• TO DO
Having read the material, return every line of it exactly.

• DATA BELOW
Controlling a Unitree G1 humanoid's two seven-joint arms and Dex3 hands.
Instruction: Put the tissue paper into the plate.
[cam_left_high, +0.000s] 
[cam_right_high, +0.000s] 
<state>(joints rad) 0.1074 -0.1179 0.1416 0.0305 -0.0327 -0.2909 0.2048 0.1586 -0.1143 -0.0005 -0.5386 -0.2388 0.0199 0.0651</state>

• RESULT OF THE TASK
Controlling a Unitree G1 humanoid's two seven-joint arms and Dex3 hands.
Instruction: Put the tissue paper into the plate.
[cam_left_high, +0.000s] 
[cam_right_high, +0.000s] 
<state>(joints rad) 0.1074 -0.1179 0.1416 0.0305 -0.0327 -0.2909 0.2048 0.1586 -0.1143 -0.0005 -0.5386 -0.2388 0.0199 0.0651</state>

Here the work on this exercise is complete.